→ Task item
Copy the records below exactly, omitting any pictures they contain.

Items from a data source:
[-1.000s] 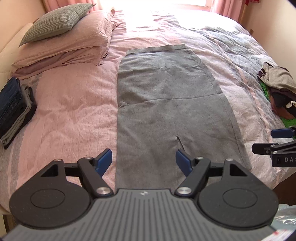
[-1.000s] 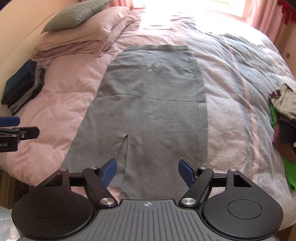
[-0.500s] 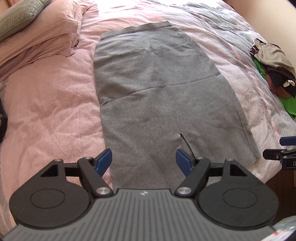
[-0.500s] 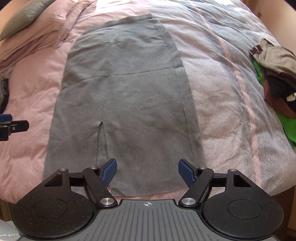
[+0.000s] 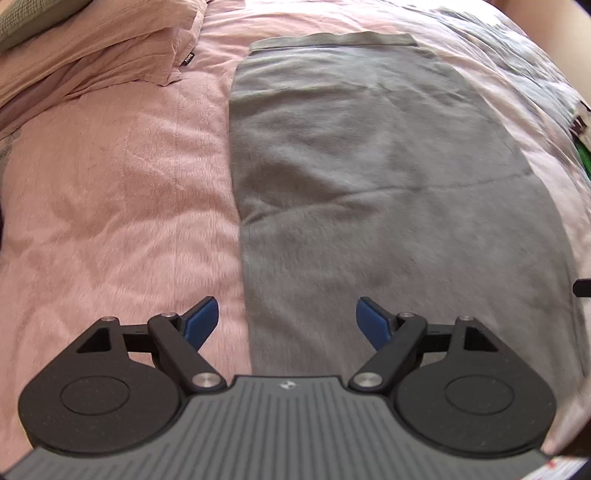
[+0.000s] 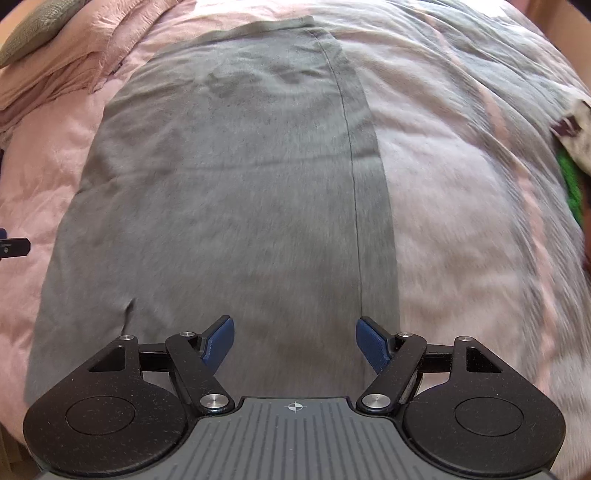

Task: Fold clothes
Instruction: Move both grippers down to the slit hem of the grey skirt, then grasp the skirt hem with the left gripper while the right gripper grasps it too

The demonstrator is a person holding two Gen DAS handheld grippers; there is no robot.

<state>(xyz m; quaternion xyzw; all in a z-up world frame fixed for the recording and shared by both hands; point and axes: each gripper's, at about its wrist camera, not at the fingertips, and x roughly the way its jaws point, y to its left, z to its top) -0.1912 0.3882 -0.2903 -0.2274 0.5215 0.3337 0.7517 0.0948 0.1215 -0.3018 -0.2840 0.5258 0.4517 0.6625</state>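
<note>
The gray skirt (image 5: 388,192) lies flat on the pink bed (image 5: 110,192), its waistband at the far end. Both grippers hang over its near hem. The left gripper (image 5: 284,323) has just been opening its fingers; they are spread, pinching nothing. The right gripper (image 6: 294,341) is spread too, empty. They might grab the bed cover as well, or only the top layer, so the fold goes crooked.

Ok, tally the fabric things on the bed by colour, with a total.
Grey: 1, the skirt lying flat
Pink: 1, the pillow stack, exact number unclear
Grey-green: 1, the cushion on top
Mixed colours: 1, the clothes heap at the right edge
Total: 4
</note>
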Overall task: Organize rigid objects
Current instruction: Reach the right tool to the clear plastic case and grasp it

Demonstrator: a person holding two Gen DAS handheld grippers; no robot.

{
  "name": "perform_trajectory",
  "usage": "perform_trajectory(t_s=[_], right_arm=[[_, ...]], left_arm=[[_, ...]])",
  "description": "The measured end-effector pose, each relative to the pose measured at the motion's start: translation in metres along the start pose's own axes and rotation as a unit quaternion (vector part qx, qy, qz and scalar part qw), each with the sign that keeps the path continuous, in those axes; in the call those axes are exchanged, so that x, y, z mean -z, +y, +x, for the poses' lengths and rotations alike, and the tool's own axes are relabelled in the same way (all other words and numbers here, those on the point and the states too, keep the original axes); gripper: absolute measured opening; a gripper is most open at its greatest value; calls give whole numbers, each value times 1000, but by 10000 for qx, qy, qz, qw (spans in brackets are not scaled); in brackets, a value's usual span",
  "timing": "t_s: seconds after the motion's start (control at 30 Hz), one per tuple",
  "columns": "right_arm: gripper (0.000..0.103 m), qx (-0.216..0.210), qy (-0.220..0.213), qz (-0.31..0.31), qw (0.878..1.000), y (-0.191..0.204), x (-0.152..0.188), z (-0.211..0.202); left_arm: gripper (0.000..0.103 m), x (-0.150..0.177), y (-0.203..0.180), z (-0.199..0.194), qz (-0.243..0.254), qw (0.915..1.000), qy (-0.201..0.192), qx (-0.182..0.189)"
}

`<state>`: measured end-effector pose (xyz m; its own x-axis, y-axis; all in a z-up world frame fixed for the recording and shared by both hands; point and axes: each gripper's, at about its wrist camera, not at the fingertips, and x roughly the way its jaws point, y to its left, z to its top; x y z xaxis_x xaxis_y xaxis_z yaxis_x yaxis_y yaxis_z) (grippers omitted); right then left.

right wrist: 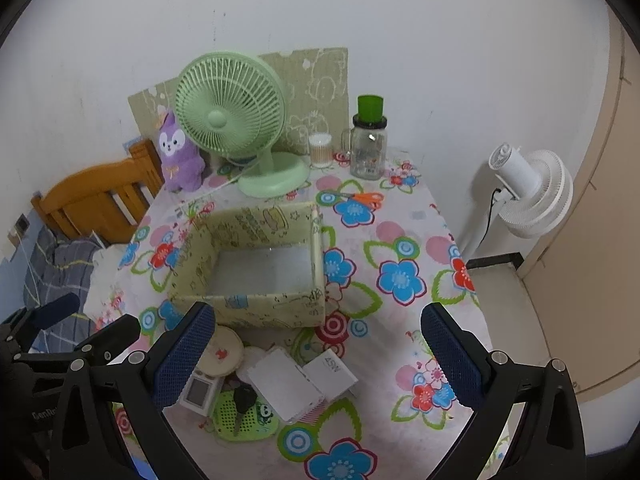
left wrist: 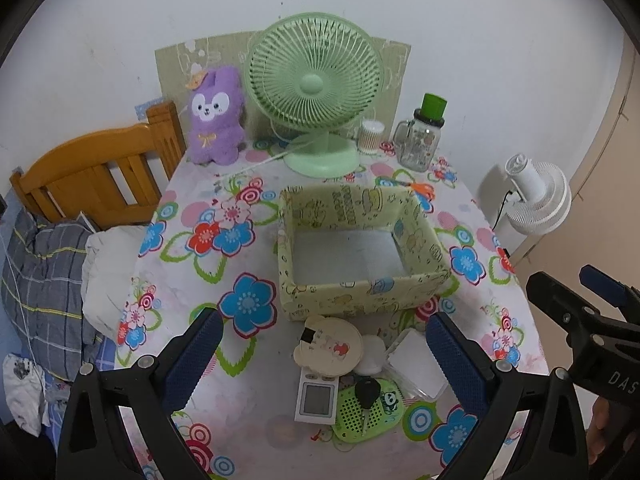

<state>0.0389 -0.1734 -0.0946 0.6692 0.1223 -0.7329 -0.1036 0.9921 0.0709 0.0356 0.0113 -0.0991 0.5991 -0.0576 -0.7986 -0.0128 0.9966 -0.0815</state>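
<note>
1. Left gripper (left wrist: 324, 364): released, jaws spread wide, nothing between them. It hovers above the near end of the table (left wrist: 192, 432).
2. Right gripper (right wrist: 318, 350): likewise released and empty, held just to the right of the left one at a similar height.
3. Directly below and between the left fingers lies the clutter to be sorted: a round cream case (left wrist: 330, 346), a small white digital device (left wrist: 317, 398), a green perforated panda pad (left wrist: 370, 410) with a black car key (left wrist: 367, 392) resting on it, and a clear-lidded white box (left wrist: 416, 362). They touch or overlap one another.
4. The right wrist view adds a white charger block (right wrist: 332, 376), touching the white box on its right side.
5. Just beyond the pile stands the yellow patterned bin (left wrist: 360, 292), open-topped and empty.
6. Orientation: the key's long axis runs toward the operator, head toward the bin, blade nearest the tongs. The digital device lies lengthwise along the same line.
7. Judgement: no item is yet lifted. The step is best done by taking a top, unobstructed piece first, closing across its short width, then lifting straight up before carrying it over the bin's near wall.
8. Risk: pulling the pad first would likely tip off the key.
</note>
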Motion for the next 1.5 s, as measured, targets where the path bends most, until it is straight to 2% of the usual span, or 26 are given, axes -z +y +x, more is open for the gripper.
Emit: perform_trajectory(t_s=[0.3,0.7,1.07,1.5], right_arm=[[103,-24,307,71,9995,1,19,31],[103,63,463,-49,9989,-3,41,64],[103,70,620,-84,9980,-2,68,88],[103,-112,623,-676,9957,14,85,110]], left_arm=[[102,7,3,29,158,9997,135,88],[102,23,-1,69,479,9979,429,107],[102,39,1,102,743,9943,707,292],[102,54,5,127,1243,9881,834,360]])
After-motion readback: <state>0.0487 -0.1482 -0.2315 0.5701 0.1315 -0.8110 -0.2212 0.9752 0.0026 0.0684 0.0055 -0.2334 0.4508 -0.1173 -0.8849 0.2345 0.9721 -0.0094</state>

→ Solution to this problem
[-1.000s] 
[-1.000s] 
[-0.500s] 
[-0.500s] 
[+0.000s] 
[+0.000s] 

Task: Fold clothes
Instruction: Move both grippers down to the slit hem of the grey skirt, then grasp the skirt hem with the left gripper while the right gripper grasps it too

The demonstrator is a person holding two Gen DAS handheld grippers; there is no robot.

<state>(xyz m; quaternion xyzw; all in a z-up world frame fixed for the recording and shared by both hands; point and axes: each gripper's, at about its wrist camera, not at the fingertips, and x roughly the way its jaws point, y to its left, z to its top) -0.1912 0.3882 -0.2903 -0.2274 0.5215 0.3337 0.7517 0.0948 0.1215 -0.3018 -0.2840 0.5258 0.4517 0.6625</state>
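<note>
The gray skirt (image 5: 388,192) lies flat on the pink bed (image 5: 110,192), its waistband at the far end. Both grippers hang over its near hem. The left gripper (image 5: 284,323) has just been opening its fingers; they are spread, pinching nothing. The right gripper (image 6: 294,341) is spread too, empty. They might grab the bed cover as well, or only the top layer, so the fold goes crooked.

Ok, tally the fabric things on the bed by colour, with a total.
Grey: 1, the skirt lying flat
Pink: 1, the pillow stack, exact number unclear
Grey-green: 1, the cushion on top
Mixed colours: 1, the clothes heap at the right edge
Total: 4
</note>
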Overall task: Organize rigid objects
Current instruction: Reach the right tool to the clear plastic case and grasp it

Demonstrator: a person holding two Gen DAS handheld grippers; no robot.

{
  "name": "perform_trajectory",
  "usage": "perform_trajectory(t_s=[_], right_arm=[[_, ...]], left_arm=[[_, ...]])",
  "description": "The measured end-effector pose, each relative to the pose measured at the motion's start: translation in metres along the start pose's own axes and rotation as a unit quaternion (vector part qx, qy, qz and scalar part qw), each with the sign that keeps the path continuous, in those axes; in the call those axes are exchanged, so that x, y, z mean -z, +y, +x, for the poses' lengths and rotations alike, and the tool's own axes are relabelled in the same way (all other words and numbers here, those on the point and the states too, keep the original axes); gripper: absolute measured opening; a gripper is most open at its greatest value; calls give whole numbers, each value times 1000, but by 10000 for qx, qy, qz, qw (spans in brackets are not scaled); in brackets, a value's usual span",
  "timing": "t_s: seconds after the motion's start (control at 30 Hz), one per tuple",
  "columns": "right_arm: gripper (0.000..0.103 m), qx (-0.216..0.210), qy (-0.220..0.213), qz (-0.31..0.31), qw (0.878..1.000), y (-0.191..0.204), x (-0.152..0.188), z (-0.211..0.202); left_arm: gripper (0.000..0.103 m), x (-0.150..0.177), y (-0.203..0.180), z (-0.199..0.194), qz (-0.243..0.254), qw (0.915..1.000), qy (-0.201..0.192), qx (-0.182..0.189)"
}

`<state>`: measured end-effector pose (xyz m; its own x-axis, y-axis; all in a z-up world frame fixed for the recording and shared by both hands; point and axes: each gripper's, at about its wrist camera, not at the fingertips, and x roughly the way its jaws point, y to its left, z to its top; x y z xaxis_x xaxis_y xaxis_z yaxis_x yaxis_y yaxis_z) (grippers omitted); right then left.

right wrist: 
left wrist: 

<state>0.0389 -0.1734 -0.0946 0.6692 0.1223 -0.7329 -0.1036 0.9921 0.0709 0.0356 0.0113 -0.0991 0.5991 -0.0576 -0.7986 -0.0128 0.9966 -0.0815</state>
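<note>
1. Left gripper (left wrist: 324, 364): released, jaws spread wide, nothing between them. It hovers above the near end of the table (left wrist: 192, 432).
2. Right gripper (right wrist: 318, 350): likewise released and empty, held just to the right of the left one at a similar height.
3. Directly below and between the left fingers lies the clutter to be sorted: a round cream case (left wrist: 330, 346), a small white digital device (left wrist: 317, 398), a green perforated panda pad (left wrist: 370, 410) with a black car key (left wrist: 367, 392) resting on it, and a clear-lidded white box (left wrist: 416, 362). They touch or overlap one another.
4. The right wrist view adds a white charger block (right wrist: 332, 376), touching the white box on its right side.
5. Just beyond the pile stands the yellow patterned bin (left wrist: 360, 292), open-topped and empty.
6. Orientation: the key's long axis runs toward the operator, head toward the bin, blade nearest the tongs. The digital device lies lengthwise along the same line.
7. Judgement: no item is yet lifted. The step is best done by taking a top, unobstructed piece first, closing across its short width, then lifting straight up before carrying it over the bin's near wall.
8. Risk: pulling the pad first would likely tip off the key.
</note>
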Motion for the next 1.5 s, as measured, targets where the path bends most, until it is straight to 2% of the usual span, or 26 are given, axes -z +y +x, more is open for the gripper.
Emit: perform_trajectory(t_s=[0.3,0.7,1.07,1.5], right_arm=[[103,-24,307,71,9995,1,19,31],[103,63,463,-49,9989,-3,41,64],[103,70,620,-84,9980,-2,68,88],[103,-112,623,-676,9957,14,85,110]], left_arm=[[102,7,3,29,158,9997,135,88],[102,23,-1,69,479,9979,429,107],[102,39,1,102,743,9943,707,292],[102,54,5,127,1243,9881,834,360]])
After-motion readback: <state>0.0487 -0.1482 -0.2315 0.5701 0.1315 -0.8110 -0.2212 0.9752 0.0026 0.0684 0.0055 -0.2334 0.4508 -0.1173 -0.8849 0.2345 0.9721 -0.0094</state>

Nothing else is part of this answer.